This fall, Omar Anwar ’22 is playing MIAC soccer for the first time in nearly two years, and you can imagine the midfielder’s jumble of excitement, nerves, and joy.
He’s waited a long time for competition to resume after making an immediate impact in Mac’s soccer program early on, starting 14 games his first year and logging more than 1,000 minutes on the field as a sophomore. Anwar’s game-day routine is back: wearing his soccer polo to class, keeping his AirPods close for pump-up music from A Boogie and Lil TJay, watching game clips of Spanish midfielder Sergio Busquets, and fueling up with a pre-game meal of salad, pasta, and lots of Gatorade.

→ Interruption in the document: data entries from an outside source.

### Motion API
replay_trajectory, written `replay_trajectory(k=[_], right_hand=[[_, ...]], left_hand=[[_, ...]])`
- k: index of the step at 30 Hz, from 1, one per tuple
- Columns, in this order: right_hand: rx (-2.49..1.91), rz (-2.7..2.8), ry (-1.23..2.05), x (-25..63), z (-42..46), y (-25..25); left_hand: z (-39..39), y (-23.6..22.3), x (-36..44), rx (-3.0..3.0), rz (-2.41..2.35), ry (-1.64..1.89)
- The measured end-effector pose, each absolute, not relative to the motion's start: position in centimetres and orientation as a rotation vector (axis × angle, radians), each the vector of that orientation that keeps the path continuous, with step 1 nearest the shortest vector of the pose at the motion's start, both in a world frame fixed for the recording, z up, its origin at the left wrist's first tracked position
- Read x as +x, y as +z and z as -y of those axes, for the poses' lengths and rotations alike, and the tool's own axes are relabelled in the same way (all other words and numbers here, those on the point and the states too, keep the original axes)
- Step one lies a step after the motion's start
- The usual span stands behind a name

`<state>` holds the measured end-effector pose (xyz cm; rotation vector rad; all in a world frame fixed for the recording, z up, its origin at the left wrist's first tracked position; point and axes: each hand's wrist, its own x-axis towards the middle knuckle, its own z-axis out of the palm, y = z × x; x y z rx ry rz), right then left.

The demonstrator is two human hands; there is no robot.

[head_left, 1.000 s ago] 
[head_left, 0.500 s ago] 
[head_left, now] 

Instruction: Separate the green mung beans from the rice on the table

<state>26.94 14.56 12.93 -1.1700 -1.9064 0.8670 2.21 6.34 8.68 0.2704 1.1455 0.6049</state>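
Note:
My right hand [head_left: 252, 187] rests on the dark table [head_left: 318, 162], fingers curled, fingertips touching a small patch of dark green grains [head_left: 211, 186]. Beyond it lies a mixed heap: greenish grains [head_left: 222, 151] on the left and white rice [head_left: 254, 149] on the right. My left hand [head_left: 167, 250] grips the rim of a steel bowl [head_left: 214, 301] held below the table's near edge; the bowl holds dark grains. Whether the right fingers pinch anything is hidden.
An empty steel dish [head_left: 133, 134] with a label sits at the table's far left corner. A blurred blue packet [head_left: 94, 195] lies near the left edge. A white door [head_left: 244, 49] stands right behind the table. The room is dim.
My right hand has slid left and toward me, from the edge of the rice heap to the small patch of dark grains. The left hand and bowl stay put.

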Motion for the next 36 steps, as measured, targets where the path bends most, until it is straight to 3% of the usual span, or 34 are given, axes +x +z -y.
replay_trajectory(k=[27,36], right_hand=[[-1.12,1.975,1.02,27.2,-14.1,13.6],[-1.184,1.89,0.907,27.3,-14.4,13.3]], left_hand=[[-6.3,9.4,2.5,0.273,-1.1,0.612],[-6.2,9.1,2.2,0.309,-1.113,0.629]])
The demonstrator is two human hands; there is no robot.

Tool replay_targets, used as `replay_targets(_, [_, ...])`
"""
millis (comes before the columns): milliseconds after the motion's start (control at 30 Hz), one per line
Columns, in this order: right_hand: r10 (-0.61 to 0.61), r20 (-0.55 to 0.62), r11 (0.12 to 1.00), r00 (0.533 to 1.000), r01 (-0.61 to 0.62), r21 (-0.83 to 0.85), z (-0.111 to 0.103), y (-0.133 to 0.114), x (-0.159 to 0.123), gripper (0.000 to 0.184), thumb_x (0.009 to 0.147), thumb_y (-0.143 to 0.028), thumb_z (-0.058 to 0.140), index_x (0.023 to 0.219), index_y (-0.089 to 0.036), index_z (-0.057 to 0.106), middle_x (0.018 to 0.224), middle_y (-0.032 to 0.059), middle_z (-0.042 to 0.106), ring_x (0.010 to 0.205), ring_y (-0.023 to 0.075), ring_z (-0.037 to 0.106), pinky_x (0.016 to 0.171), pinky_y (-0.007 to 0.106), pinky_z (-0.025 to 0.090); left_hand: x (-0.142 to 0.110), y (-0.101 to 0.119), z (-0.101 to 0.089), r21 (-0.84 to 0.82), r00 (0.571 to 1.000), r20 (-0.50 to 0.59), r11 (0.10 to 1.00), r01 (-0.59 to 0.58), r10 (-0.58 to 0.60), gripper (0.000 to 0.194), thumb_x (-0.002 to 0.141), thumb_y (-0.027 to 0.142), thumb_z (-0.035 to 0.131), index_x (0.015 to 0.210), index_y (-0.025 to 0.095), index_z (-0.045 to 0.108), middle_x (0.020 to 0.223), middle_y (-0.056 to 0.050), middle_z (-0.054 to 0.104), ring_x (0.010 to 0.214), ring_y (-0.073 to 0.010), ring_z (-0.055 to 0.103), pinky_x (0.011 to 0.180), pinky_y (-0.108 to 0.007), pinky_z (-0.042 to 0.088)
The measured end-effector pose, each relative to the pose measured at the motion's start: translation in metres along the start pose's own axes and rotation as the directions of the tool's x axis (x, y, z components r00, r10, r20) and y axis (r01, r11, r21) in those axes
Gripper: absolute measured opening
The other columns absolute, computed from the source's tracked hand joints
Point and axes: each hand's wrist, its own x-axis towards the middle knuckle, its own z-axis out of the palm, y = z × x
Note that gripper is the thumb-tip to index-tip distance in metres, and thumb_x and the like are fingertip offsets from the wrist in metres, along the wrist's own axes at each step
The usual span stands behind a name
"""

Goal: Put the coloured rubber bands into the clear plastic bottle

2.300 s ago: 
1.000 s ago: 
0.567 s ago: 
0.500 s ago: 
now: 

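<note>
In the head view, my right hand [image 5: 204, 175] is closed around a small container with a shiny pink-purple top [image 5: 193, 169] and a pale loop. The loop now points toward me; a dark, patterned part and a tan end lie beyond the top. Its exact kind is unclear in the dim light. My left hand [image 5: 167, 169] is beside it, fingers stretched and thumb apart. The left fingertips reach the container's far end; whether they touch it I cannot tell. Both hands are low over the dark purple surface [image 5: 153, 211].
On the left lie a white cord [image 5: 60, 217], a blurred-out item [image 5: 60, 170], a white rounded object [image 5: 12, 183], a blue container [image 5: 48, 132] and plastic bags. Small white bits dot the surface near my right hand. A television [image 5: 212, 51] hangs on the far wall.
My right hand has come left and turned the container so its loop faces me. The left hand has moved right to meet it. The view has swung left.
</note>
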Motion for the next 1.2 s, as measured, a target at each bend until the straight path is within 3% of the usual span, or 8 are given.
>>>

The routine is methodical now, but Anwar is candid that his Macalester journey hasn’t always been so smooth. “When I came in freshman year, I was very, very disorganized,” says Anwar (St. Paul). “I pulled nine or ten all-nighters in my first year that were just unnecessary; I would back myself into holes. I had to learn to be organized and accountable.”
As he traded all-nighters for morning study sessions, Anwar found plenty of support from his teammates and coaching staff. “Part of our culture we’ve established as a program is that we’re going to do well in the classroom,” he says. “I always had resources from the older guys: What classes should I take? Where can I get these textbooks? What’s the best way to study? That was huge.”
And Anwar found another home in the Economics Department, especially in an investment banking course with Professor Joyce Minor ’88 that proved pivotal for his path. This past summer, Anwar interned in New York City with Piper Sandler, and saw quickly how his coursework had prepared him for projects at the investment banking firm. “More than anything, Macalester taught me how to think critically,” he says. “Instead of feeling daunted by a problem, Mac has given me the ability to attack it head-on, break it down into multiple steps, and work toward a solution.”
It’s been a big journey already for Anwar, who returned to Minnesota with a job offer in hand and will rejoin Piper Sandler after graduation—and he’s feeling introspective as senior year gets underway. He knows soccer’s role in his life will change after this fall. He’s trying to lead by example, pass along his own lessons learned to younger teammates, and savor his time on the field for one final season.
“I want the best for this team because it’s my last chance to be on a team like this—I wouldn’t be where I am today without coaches and my teammates pushing me, on and off the field,” he says. “Being part of this program is probably the most rewarding thing I’ve done in my life so far.”